Confederate monuments are falling across the nation, but in Philly a memorial to Southern troops still stands
How the Confederate monument came to stand in the Philadelphia National Cemetery is a tale of persistent lobbying, changing politics, and tenacious efforts to reshape the American memory.
Confederate monuments and statues are coming down across America, scores of them gone in just the last few months.
But not in Philadelphia, where a memorial to Southern war dead has stood for more than a century in the National Cemetery in West Oak Lane.
Its dedication in 1912 — on the 42nd anniversary of the passing of Gen. Robert E. Lee — aimed to obscure the pro-slavery cause of the Confederacy, and to recast the fight of the Southerners who lay nearby as true to the ideals of the Founding Fathers.
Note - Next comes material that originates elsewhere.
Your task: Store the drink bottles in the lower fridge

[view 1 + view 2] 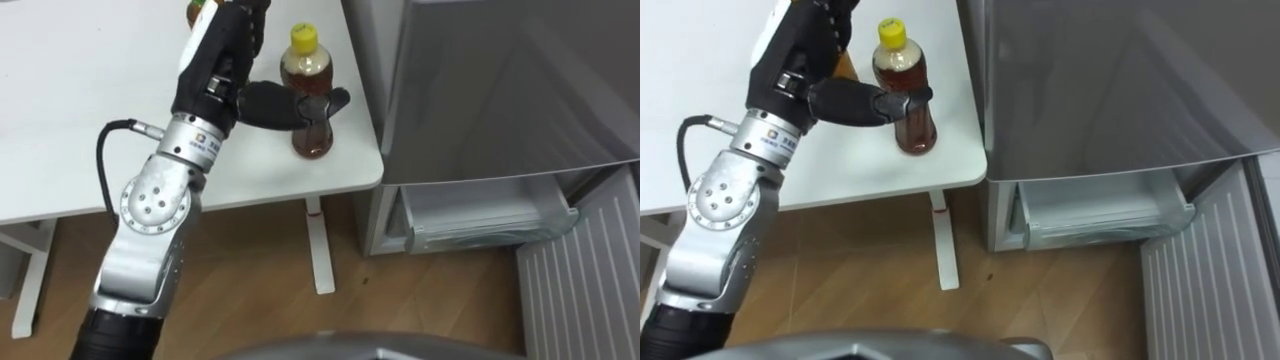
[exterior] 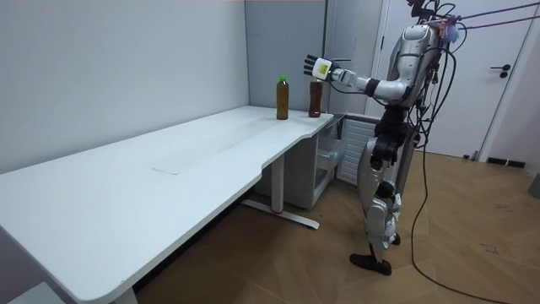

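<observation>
A tea bottle with a yellow cap (image 1: 311,95) stands upright near the white table's right front corner (image 1: 340,180). My left hand (image 1: 225,60) reaches over the table just left of it. The fingers are straight, and the dark thumb (image 1: 285,106) lies across the front of the bottle. A second bottle with a green cap (image 2: 283,98) stands behind the hand, mostly hidden in the eye views. In the room view the left hand (image 2: 319,66) hovers with spread fingers by the top of the yellow-capped bottle (image 2: 315,99).
The grey fridge (image 1: 500,90) stands right of the table. Its lower compartment is open, showing a clear drawer (image 1: 485,215). The lower door (image 1: 585,285) swings out at the lower right. I stand on wooden floor (image 1: 260,290) between table and fridge.
</observation>
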Available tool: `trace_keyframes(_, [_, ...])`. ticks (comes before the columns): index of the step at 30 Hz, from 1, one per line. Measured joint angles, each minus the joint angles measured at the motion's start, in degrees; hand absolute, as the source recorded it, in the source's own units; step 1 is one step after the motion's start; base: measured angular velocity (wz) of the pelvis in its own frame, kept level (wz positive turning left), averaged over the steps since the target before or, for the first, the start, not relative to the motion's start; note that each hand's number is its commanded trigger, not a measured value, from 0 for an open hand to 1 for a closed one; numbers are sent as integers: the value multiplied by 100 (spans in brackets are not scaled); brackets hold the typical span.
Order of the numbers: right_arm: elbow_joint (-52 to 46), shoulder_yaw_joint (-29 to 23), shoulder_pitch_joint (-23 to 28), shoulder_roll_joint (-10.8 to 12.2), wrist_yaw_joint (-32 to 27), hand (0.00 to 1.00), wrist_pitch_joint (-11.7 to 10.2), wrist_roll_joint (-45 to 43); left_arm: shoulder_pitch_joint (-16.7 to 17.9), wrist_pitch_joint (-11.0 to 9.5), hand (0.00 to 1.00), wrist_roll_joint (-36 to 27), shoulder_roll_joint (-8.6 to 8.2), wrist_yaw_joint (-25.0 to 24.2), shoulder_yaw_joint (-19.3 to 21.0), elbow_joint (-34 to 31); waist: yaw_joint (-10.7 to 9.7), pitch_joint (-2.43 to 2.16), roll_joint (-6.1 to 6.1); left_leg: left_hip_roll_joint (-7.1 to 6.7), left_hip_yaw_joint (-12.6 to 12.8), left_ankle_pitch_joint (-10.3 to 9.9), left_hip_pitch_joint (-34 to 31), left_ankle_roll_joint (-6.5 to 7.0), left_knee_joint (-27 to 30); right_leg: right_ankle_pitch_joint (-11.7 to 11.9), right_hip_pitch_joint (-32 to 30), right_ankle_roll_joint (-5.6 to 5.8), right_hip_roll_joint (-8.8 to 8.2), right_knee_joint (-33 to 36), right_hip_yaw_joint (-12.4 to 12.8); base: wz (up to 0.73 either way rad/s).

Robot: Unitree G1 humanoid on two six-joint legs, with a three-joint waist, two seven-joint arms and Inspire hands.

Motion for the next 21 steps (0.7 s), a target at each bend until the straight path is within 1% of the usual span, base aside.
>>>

The thick granite block stands 9 feet, 6 inches tall, and bears the names of 184 Southern soldiers and sailors on three plaques. The fourth proclaims, “Erected by the United States.” The troops, all prisoners of war who died at local military hospitals, lie within a rectangular green field whose corners are marked by four squat, square stones inscribed with a “C.”
So far, no one has publicly suggested removing the monument, and many people don’t even know it’s there, not far from the graves of 350 African American soldiers from the Union U.S. Colored Troops, who died to free those enslaved by the South.
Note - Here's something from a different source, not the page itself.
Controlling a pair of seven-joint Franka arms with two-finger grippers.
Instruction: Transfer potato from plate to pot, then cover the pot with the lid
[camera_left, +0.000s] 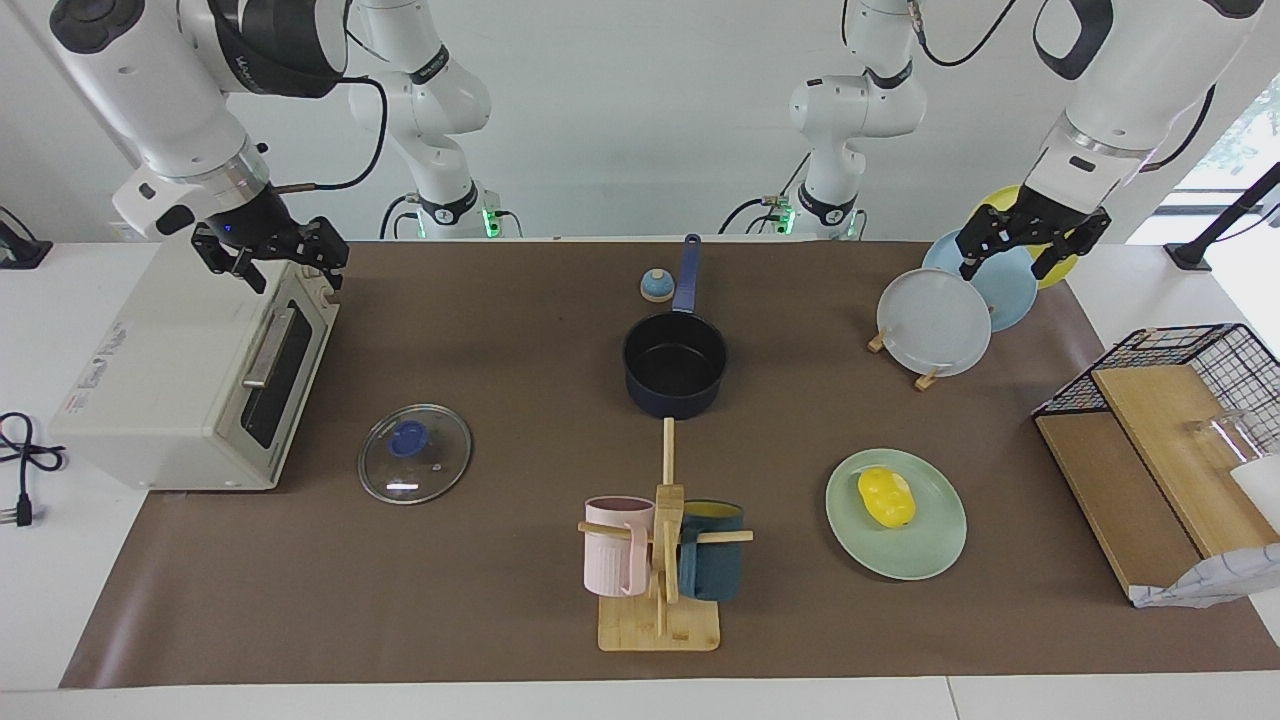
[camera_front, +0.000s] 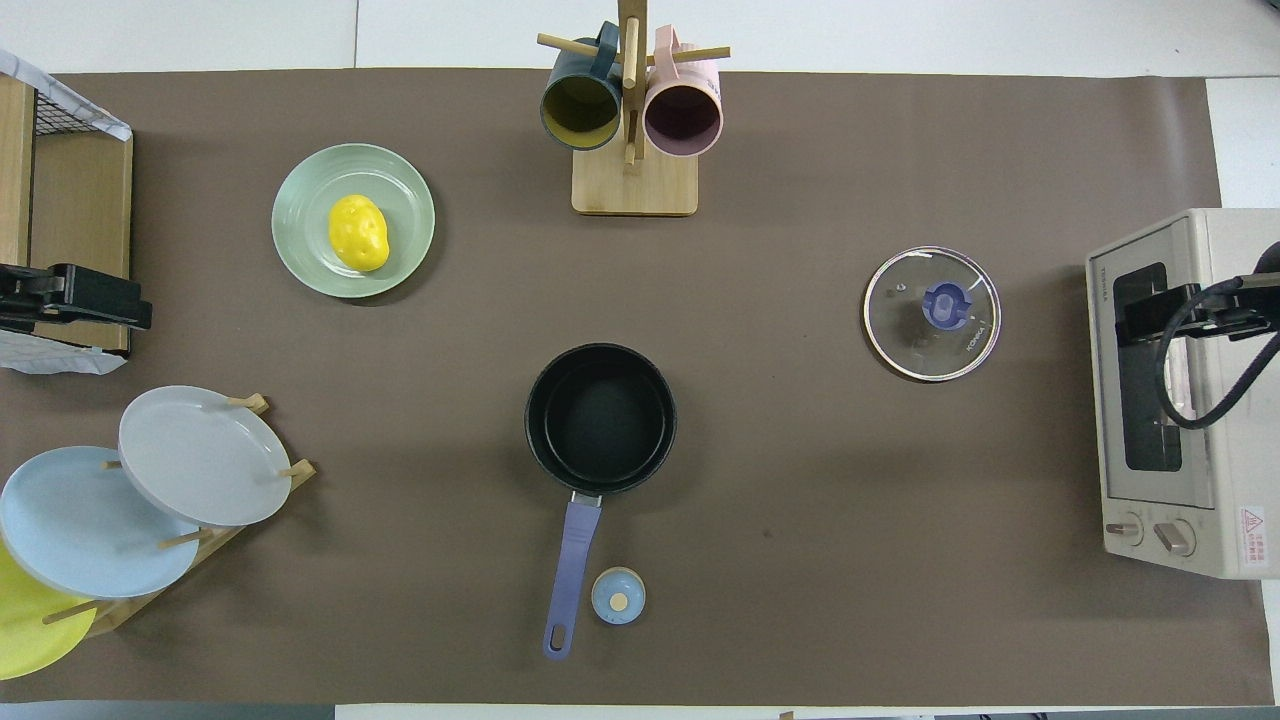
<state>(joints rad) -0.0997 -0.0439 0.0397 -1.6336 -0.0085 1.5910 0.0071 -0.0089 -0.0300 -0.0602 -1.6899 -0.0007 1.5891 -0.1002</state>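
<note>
The yellow potato (camera_left: 886, 497) (camera_front: 358, 232) lies on the mint-green plate (camera_left: 930, 560) (camera_front: 300, 190), toward the left arm's end of the table and farther from the robots than the pot. The navy pot (camera_left: 675, 360) (camera_front: 600, 420) stands empty at mid-table, its handle pointing toward the robots. The glass lid (camera_left: 414, 453) (camera_front: 931, 313) lies flat on the mat toward the right arm's end. My left gripper (camera_left: 1008, 265) (camera_front: 75, 298) hangs open and empty over the plate rack. My right gripper (camera_left: 290, 275) (camera_front: 1160, 312) hangs open and empty over the toaster oven.
A toaster oven (camera_left: 170, 400) (camera_front: 1180, 400) stands at the right arm's end. A mug rack (camera_left: 660, 560) (camera_front: 632, 120) with two mugs stands farther out than the pot. A plate rack (camera_left: 935, 322) (camera_front: 200, 455), a small bell (camera_left: 656, 286) (camera_front: 618, 596) and a wire-and-wood shelf (camera_left: 1160, 440) are also there.
</note>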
Whether it’s the only Confederate monument in the city is uncertain. Aside from those in Gettysburg National Military Park — untouchable under National Park Service policy — only four other markers are known in the state, all in Fulton County. There’s dispute over whether they honor Confederates or merely note their presence after the burning of Chambersburg in 1864, the last time Southern troops camped on Pennsylvania soil.
The dedication of the Philadelphia monument on Oct. 12, 1912, drew a thousand people, who heard Southern orator John Shepard Beard praise “the righteousness of the cause” for which the Confederates gave their lives.
“We are under sacred obligation to rescue their fame from the persistent stigma and unjust aspersion of ‘rebellion’ and ‘treason,’ ” he said, expressing his gratitude that “the heroes of the American Anglo-Saxon race, of two opposing armies, could be honored in one cemetery.”
The crowd sang “Dixie” and “The Star-Spangled Banner.” A bugler played Taps.
How the monument came to be is a tale of persistent lobbying, changing politics, and tenacious efforts to reshape the national memory. At the time, the United Daughters of the Confederacy sponsored dozens of monuments promoting the glory of “the Lost Cause,” not only in the South but as far north as New York and Boston, and staged elaborate dedication ceremonies as Blue-and-Gray reunions.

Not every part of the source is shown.